● Exercise details
Copy out all the lines in the records that include the word "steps".

------

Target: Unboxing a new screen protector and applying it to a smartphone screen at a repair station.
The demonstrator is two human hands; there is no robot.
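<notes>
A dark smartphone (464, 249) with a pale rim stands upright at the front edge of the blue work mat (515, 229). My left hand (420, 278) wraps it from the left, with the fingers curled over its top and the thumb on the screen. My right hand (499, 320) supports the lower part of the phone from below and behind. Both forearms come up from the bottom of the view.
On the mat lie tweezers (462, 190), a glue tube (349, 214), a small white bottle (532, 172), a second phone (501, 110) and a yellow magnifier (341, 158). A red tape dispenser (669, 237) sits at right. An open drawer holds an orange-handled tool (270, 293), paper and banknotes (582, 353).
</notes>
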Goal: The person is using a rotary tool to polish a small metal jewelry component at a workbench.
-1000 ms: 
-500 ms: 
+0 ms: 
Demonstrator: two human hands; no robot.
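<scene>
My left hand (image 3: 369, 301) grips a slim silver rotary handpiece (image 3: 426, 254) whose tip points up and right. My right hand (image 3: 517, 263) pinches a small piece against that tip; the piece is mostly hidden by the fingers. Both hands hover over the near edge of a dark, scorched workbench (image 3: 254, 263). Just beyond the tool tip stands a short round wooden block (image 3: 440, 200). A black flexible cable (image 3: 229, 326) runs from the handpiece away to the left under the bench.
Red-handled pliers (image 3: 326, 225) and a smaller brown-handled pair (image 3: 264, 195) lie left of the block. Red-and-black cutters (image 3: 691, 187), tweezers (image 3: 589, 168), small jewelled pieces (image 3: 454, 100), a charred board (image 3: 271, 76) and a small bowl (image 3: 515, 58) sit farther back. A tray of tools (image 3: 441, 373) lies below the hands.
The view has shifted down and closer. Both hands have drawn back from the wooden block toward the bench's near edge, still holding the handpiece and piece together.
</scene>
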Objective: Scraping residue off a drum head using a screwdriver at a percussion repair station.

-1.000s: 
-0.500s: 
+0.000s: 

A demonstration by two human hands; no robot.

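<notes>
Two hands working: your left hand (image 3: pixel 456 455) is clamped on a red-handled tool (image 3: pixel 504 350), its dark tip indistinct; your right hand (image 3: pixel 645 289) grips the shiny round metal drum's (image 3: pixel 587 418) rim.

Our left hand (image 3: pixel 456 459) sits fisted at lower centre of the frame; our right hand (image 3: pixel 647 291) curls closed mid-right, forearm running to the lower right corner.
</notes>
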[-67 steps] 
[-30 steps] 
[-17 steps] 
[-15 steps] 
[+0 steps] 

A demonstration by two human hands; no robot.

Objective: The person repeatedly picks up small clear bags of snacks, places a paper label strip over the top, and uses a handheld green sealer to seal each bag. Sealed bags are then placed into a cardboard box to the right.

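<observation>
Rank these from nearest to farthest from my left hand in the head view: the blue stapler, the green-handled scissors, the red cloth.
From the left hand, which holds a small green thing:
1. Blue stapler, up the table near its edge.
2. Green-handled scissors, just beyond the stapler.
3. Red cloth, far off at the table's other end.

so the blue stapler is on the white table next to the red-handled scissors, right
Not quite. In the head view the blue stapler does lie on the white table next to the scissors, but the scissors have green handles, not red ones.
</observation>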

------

● Exercise solution
[-67 steps] 
[-30 steps] 
[-17 steps] 
[-15 steps] 
[+0 steps] 

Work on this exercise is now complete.